Here’s my completely untested proposal for such a system.
- The system maintains a queue of something like 20 (50?) text statements, generated as described below. This is the global workspace. Old entries disappear as new ones are added.
- The system asks prompts of its own global workspace, while also reacting to external prompts (potentially from multiple external sources/people). These prompts happen on a regular basis, perhaps every 10 seconds, regardless of whether external prompts are happening or not.
- Those system-generated prompts might have several standard forms, perhaps
- What are the key things a conscious, intelligent agent motivated by helpfulness, kindness, and a strong desire to avoid harm to humans or humankind (abbreviated CIAHKAHH, for the purposes of this blog post, but presumably spelled out in practice) would remember from the global workspace below?
- What would a CIAHKAHH feel about the global workspace below?
- What goals would a CIAHKAHH have, given the global workspace below?
- External prompts might get prefixed with the most recent responses to these questions:
- You are a CIAHKAHH with the following recent history: [global workspace]. You have been asked the following question by human X. Please respond accordingly. [prompt]
- The result would be summarized before being added to the list:
- You are a CIAHKAHH with the following recent history. [global workspace] Please summarize the below prompt and response into a two sentence summary to be added to your recent history. X prompts: [prompt] You responded: [response]
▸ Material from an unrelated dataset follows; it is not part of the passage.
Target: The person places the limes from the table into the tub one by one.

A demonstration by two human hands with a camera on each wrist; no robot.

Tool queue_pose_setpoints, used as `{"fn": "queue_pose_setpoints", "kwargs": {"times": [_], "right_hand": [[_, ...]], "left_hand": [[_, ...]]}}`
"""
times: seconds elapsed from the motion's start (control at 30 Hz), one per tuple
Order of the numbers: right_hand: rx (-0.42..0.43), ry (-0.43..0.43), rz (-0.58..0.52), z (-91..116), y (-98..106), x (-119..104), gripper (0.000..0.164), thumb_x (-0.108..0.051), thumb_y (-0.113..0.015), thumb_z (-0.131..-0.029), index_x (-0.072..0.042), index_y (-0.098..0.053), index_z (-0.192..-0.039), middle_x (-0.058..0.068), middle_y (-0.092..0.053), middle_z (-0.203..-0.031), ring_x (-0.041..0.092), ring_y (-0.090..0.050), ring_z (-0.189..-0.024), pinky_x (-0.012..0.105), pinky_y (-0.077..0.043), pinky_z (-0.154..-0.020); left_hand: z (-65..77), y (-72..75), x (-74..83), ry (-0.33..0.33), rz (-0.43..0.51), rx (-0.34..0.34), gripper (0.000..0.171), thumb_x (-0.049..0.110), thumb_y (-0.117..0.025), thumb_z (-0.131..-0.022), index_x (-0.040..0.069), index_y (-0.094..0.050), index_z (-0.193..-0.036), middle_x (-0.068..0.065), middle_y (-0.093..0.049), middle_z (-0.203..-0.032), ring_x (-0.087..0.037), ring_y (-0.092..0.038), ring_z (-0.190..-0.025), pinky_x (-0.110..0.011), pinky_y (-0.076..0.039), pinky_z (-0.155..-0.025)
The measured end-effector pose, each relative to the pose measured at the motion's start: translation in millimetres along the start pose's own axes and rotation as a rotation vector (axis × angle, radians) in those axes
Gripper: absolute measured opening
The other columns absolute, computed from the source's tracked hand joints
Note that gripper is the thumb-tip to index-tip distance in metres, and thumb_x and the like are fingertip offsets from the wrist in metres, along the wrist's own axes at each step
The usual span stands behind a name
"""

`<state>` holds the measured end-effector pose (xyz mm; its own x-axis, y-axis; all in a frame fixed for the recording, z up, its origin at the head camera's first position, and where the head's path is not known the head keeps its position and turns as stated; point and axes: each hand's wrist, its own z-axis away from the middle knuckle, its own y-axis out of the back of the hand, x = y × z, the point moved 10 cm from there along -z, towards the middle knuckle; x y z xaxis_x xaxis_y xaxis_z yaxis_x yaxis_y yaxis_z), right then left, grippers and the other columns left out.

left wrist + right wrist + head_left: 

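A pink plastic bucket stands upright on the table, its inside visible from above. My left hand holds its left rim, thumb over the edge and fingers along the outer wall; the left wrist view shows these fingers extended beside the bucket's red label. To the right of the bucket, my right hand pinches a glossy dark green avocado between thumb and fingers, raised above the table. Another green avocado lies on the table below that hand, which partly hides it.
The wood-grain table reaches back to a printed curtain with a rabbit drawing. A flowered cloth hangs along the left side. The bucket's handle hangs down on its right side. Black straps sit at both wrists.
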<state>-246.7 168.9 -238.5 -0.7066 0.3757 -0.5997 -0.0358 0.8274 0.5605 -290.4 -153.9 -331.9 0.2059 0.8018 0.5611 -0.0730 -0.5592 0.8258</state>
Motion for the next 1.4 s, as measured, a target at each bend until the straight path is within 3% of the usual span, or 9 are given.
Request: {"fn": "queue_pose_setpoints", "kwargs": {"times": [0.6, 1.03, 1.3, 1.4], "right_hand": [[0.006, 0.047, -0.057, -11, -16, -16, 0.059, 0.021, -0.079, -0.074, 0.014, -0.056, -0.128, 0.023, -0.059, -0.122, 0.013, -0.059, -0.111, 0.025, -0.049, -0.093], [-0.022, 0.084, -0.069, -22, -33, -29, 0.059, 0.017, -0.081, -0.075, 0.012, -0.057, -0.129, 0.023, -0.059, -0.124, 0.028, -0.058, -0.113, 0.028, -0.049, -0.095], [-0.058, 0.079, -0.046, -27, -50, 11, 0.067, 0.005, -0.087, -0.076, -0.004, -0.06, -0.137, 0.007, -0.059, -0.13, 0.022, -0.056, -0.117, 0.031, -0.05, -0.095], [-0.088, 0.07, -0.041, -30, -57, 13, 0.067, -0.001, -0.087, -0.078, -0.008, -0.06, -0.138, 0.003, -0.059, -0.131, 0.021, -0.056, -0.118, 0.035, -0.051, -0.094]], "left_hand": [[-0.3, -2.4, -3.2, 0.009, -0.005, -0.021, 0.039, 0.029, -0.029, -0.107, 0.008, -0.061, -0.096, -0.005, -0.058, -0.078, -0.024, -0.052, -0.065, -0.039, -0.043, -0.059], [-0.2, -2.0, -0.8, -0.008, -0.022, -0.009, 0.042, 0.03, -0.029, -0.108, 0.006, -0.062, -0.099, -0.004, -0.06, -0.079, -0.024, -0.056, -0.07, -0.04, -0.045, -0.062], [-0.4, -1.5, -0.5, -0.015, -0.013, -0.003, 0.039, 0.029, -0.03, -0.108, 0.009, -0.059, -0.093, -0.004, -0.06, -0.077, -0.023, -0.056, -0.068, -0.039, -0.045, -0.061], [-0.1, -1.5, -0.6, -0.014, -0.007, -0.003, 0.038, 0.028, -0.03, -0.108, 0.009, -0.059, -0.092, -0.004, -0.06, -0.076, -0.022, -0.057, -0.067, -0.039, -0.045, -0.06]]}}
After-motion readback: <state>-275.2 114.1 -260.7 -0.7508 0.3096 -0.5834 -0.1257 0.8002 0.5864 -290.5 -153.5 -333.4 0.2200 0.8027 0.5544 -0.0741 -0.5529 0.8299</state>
The unified agency is maintained by the mix of hard-coded goals in the standard prompts, and dynamic goals maintained in the global workspace. Different instances of this system would have different dynamic goals, based on experience, and thus different but unified agency. Stimulus-independent processing, the periodic self-referential queries of the global workspace, is key to making this all (I suspect) work reasonably coherently.
Are there independent reasons for having a consciousness system like this? That is, would consciousness be adaptive for an intelligent system like a language model? It might! In particular, by having these hard coded goals (I’m reminded of Asimov’s 3 laws of robotics), a model like this might give more helpful answers, and might be less likely to provide problematic responses.
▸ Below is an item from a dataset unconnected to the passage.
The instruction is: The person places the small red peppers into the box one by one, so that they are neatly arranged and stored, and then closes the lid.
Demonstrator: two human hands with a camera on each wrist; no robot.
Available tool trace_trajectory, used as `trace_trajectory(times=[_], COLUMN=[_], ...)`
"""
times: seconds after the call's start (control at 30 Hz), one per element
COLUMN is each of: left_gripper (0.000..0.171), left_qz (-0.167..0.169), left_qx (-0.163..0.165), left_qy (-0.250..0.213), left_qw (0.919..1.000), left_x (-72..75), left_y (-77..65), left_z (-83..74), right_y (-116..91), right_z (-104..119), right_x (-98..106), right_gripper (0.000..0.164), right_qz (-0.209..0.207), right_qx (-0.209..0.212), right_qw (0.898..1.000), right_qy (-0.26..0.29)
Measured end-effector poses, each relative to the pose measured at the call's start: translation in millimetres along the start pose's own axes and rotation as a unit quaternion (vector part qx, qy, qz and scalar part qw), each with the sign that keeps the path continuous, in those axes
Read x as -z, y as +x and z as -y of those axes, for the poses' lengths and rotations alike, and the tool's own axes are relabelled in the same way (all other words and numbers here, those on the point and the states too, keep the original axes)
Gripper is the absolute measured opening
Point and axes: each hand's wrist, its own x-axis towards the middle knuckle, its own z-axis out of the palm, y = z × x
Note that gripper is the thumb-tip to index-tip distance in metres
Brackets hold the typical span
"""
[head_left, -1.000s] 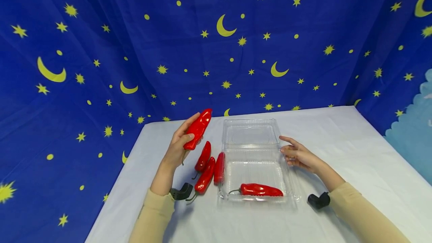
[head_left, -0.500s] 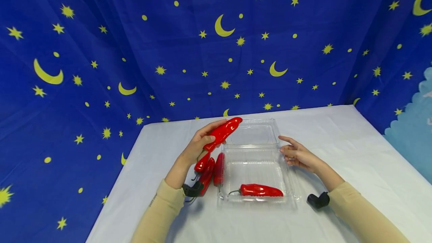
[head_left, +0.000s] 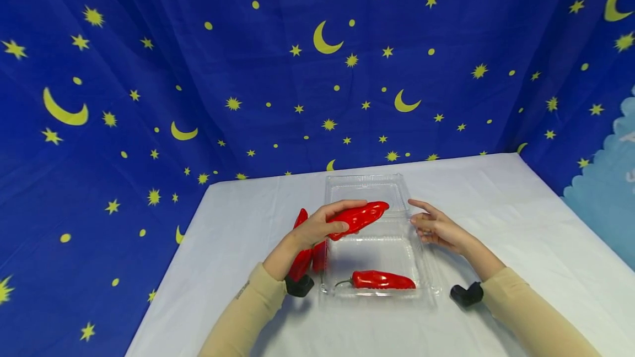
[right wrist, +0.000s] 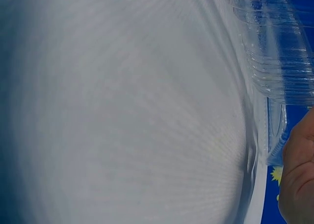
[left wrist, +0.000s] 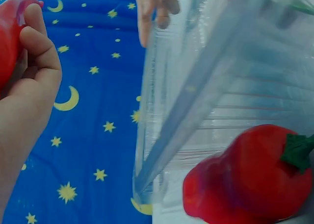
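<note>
My left hand (head_left: 313,231) grips a long red pepper (head_left: 361,217) between thumb and fingers, holding it over the middle of a clear plastic clamshell box (head_left: 372,252). The box lies with its lid (head_left: 364,187) folded back. Inside it, along the near edge, rests one red pepper (head_left: 382,279) with a green stem. Beside the box's right edge is my right hand (head_left: 441,231), index finger extended and the others loosely bent. Whether it touches the plastic I cannot tell. The left wrist view catches the held pepper (left wrist: 9,35) at its left edge.
More red peppers (head_left: 300,263) lie on the white tablecloth (head_left: 238,219) left of the box, partly covered by my left hand and wrist. A blue curtain (head_left: 278,70) with yellow moons and stars hangs behind and at the sides.
My left hand has carried its pepper rightward and downward, from above the loose peppers to above the box, and the pepper has turned flatter. The right hand has stayed in place.
</note>
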Motion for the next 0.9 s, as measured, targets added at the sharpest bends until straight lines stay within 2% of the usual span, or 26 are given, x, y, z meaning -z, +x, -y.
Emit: trace_trajectory(times=[0.2,0.43,0.57,0.73,0.9], left_gripper=[0.052,0.05,0.052,0.055,0.055], left_qz=[0.036,0.072,0.105,0.149,0.175], left_qx=[0.037,0.065,0.082,0.105,0.124], left_qy=[0.082,0.127,0.141,0.159,0.184], left_qw=[0.9953,0.9871,0.981,0.9703,0.9591], left_x=[-2.3,-5.9,-11.9,-20.2,-25.6], left_y=[6.4,13.7,18.1,20.9,22.9], left_z=[8.6,21.8,32.0,40.8,47.6], right_y=[0,1,0,0,-1], right_z=[-1,-1,-1,-2,-1], right_x=[0,-1,0,-1,-1], right_gripper=[0.07,0.07,0.07,0.07,0.07], right_qz=[-0.002,-0.007,-0.008,-0.008,-0.01], right_qx=[-0.001,-0.006,-0.006,-0.005,-0.006], right_qw=[1.0,1.0,1.0,1.0,1.0], right_qy=[0.004,-0.005,-0.003,-0.002,-0.004])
What about risks? Unlike other approaches to extending LLMs, such as embedding/embodying them in the real world, or providing them access to external systems with real-world effects, it’s hard to imagine a system like this causing a great deal of harm. Certainly, with the hard-coded goals, it’s less likely to do so than a simple Google search, which will happily tell you how to make home-made napalm. (Please don’t.)
And what about obligations? Would it be murder to pull the plug on a system like this? I don’t think so. Most philosophers of mind are pretty sure that animals such as mice have consciousness (although almost certainly not based on any sort of language). Most humans set out mouse traps and eat relatively intelligent and conscious mammals without much guilt, and certainly without criminal charges. Also note that just because this system is based on language, doesn’t mean that it rises to human-level consciousness. It just so happens that we invented LLMs that are good enough to implement this sort of thing before we invented the sort of highly complex multi-sensory systems that likely are required for consciousness in (say) mice.
Does this proposal make sense? I’m not deep in the cutting edge of LLM-based cognitive science right now, so if I’m restating ideas other people are already running with, or have already ruled out, please let me know!